Decrease shuffle in TreeAggregate with coalesce ?

Hi,

I've been looking at the code of RDD.treeAggregate, because we've seen a 
huge performance drop between 1.5.2 and 1.6.1 on a treeReduce. I think 
the treeAggregate code hasn't changed, so my message is not about the 
performance drop, but a more general remark about treeAggregate.

In treeAggregate, after the aggregate is applied inside original 
partitions, we enter the tree :


	while (numPartitions > scale + math.ceil(numPartitions.toDouble / 
scale)) {

	numPartitions /= scale

	val curNumPartitions = numPartitions

	*partiallyAggregated **=**partiallyAggregated.mapPartitionsWithIndex {*

	*(i, iter) **=>**iter.map((i **%**curNumPartitions, _))*

	}.reduceByKey(new HashPartitioner(curNumPartitions), cleanCombOp).values

	}


The two lines where the partitions are numbered then renumbered, then 
reducedByKey seems below optimality to me.
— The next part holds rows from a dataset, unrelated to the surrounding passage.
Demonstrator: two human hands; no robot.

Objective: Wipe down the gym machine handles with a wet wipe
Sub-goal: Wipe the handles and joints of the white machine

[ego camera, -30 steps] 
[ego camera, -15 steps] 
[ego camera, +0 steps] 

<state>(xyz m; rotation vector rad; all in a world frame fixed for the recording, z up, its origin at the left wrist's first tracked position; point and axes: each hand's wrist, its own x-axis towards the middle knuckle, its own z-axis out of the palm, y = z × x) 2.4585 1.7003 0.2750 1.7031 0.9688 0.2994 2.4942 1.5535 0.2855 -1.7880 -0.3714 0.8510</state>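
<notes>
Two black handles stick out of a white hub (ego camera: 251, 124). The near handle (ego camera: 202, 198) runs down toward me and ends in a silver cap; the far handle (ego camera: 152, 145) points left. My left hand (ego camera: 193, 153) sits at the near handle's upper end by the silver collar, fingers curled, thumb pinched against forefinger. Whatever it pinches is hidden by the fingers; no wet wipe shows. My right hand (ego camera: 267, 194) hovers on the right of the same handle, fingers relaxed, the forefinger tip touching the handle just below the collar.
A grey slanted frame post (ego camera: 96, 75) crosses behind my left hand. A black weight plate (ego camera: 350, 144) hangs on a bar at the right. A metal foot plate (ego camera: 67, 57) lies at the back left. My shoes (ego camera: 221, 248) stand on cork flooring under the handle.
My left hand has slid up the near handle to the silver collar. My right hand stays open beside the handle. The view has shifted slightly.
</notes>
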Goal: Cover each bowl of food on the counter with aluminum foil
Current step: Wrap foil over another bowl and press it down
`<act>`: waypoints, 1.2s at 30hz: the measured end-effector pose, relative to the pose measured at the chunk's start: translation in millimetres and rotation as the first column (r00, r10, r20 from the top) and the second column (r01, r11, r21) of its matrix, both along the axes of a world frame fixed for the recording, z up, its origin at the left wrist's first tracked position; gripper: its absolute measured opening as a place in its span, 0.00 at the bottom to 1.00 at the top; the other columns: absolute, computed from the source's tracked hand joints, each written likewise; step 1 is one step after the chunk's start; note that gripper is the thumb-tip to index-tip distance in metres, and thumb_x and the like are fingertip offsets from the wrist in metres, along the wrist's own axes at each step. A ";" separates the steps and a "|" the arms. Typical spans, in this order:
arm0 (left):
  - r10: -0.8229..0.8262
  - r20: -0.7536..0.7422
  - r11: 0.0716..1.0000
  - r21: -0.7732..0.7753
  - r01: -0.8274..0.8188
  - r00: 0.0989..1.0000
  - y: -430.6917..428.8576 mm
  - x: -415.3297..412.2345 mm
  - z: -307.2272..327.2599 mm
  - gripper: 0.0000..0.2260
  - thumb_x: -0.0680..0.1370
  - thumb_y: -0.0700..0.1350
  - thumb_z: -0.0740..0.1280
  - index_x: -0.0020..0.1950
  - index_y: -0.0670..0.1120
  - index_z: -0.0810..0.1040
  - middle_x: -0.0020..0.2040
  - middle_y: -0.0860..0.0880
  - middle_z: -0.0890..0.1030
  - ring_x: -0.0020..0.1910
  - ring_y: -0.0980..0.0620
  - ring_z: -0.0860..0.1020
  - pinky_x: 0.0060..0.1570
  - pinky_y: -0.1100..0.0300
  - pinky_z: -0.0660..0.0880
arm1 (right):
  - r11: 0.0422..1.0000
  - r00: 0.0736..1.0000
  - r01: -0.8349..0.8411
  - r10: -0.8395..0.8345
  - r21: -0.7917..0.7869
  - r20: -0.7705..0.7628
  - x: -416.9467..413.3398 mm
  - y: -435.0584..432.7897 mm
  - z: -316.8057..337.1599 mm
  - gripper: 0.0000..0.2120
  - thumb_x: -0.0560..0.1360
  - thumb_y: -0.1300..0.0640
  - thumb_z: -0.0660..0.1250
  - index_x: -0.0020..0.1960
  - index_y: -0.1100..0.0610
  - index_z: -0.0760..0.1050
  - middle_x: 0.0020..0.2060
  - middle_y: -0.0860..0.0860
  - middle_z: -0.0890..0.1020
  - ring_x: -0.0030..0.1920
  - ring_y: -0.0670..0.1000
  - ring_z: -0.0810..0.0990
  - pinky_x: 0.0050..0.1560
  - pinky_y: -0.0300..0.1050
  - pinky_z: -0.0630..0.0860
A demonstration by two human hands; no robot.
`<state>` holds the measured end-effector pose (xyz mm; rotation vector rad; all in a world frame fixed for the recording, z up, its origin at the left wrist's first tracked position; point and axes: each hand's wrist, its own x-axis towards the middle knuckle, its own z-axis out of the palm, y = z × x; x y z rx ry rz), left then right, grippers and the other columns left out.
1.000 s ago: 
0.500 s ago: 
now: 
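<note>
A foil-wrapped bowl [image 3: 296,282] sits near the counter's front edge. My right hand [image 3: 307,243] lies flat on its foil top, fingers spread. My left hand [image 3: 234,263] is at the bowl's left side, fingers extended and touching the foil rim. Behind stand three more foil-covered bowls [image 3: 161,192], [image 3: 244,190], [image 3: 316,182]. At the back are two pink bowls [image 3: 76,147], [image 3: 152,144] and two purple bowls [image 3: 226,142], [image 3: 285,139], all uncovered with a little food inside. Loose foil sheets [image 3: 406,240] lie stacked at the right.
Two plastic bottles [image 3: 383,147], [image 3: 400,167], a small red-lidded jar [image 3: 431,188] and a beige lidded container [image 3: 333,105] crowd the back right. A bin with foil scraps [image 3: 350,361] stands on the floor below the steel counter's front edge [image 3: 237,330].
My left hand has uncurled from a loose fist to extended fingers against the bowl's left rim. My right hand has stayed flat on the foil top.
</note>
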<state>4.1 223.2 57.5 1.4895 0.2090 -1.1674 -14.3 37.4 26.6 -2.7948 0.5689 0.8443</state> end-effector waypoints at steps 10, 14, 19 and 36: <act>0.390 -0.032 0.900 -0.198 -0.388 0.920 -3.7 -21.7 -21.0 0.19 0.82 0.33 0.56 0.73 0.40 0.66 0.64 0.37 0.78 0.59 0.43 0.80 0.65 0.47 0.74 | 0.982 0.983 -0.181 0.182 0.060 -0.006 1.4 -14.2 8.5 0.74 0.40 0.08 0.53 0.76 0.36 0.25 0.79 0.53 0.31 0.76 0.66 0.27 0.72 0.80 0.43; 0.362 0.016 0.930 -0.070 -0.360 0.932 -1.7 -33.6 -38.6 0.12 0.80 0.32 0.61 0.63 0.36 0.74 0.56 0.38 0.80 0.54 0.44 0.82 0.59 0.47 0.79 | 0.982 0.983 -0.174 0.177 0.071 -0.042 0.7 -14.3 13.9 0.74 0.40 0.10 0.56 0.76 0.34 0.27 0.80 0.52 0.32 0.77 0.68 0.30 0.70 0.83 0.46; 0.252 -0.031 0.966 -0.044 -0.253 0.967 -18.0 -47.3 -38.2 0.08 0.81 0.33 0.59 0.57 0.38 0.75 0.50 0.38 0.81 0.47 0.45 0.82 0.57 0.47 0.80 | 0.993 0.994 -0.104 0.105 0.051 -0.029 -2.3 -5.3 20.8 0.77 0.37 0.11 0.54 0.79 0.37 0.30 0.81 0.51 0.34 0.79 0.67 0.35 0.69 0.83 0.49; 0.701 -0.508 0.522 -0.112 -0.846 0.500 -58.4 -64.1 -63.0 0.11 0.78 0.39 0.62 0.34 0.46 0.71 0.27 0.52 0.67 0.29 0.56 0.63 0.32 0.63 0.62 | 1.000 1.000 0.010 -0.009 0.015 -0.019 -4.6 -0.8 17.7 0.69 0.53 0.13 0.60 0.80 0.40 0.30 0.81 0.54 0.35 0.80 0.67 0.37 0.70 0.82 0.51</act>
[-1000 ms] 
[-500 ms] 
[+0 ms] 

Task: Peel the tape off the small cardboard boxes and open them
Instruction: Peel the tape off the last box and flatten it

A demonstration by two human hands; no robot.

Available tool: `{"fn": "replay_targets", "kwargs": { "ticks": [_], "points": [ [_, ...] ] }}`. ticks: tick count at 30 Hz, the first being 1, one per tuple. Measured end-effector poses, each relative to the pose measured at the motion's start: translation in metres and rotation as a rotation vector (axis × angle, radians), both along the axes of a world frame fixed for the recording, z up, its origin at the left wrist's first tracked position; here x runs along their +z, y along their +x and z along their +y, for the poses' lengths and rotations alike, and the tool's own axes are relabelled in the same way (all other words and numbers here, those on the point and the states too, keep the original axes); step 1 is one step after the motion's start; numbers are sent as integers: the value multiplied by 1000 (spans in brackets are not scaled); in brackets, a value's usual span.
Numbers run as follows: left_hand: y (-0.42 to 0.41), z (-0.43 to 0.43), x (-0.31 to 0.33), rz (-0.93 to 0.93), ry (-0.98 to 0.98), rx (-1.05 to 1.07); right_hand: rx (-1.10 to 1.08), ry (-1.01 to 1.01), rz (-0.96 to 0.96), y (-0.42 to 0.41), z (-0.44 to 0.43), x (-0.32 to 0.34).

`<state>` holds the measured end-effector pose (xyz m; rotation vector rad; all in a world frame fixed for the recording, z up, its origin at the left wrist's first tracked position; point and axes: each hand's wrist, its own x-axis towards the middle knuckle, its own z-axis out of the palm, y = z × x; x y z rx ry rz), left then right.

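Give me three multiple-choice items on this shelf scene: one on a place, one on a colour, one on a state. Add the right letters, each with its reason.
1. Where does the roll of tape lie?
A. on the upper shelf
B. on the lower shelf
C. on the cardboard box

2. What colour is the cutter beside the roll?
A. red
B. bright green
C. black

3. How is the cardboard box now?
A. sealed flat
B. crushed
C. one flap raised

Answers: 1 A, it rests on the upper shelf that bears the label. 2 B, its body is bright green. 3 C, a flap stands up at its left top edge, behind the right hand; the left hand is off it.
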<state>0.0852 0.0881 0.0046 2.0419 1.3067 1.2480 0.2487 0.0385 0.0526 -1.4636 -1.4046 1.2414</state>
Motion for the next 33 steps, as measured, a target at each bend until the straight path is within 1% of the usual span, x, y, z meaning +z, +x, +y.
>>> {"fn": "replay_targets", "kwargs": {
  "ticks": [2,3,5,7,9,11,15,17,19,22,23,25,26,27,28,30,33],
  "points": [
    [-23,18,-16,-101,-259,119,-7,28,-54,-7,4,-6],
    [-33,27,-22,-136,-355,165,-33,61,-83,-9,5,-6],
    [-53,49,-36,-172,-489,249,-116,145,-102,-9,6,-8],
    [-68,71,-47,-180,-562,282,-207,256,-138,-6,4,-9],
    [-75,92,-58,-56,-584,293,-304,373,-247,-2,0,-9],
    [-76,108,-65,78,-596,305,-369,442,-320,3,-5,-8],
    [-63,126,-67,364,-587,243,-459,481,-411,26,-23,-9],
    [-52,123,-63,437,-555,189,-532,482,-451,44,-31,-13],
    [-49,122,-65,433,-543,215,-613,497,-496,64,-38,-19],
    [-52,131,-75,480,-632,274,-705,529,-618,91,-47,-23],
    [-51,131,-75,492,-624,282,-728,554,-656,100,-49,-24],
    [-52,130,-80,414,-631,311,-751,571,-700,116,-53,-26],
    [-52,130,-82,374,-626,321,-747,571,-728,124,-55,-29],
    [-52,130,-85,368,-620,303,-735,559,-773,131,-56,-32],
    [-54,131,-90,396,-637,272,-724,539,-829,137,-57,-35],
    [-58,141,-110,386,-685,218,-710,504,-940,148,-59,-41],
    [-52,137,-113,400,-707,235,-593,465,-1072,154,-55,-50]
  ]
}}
There is a huge shuffle cost, 
while a simple coalesce followed by a partition-level aggregation would 
probably perfectly do the job.

Have I missed something that requires to do this reshuffle ?

Best regards
Guillaume Pitel

Re: Decrease shuffle in TreeAggregate with coalesce ?

Posted by Guillaume Pitel <gu...@exensa.com>.
Long story short, regarding the performance issue, it appeared with 
recompiled version of the source TGZ downloaded from spark website.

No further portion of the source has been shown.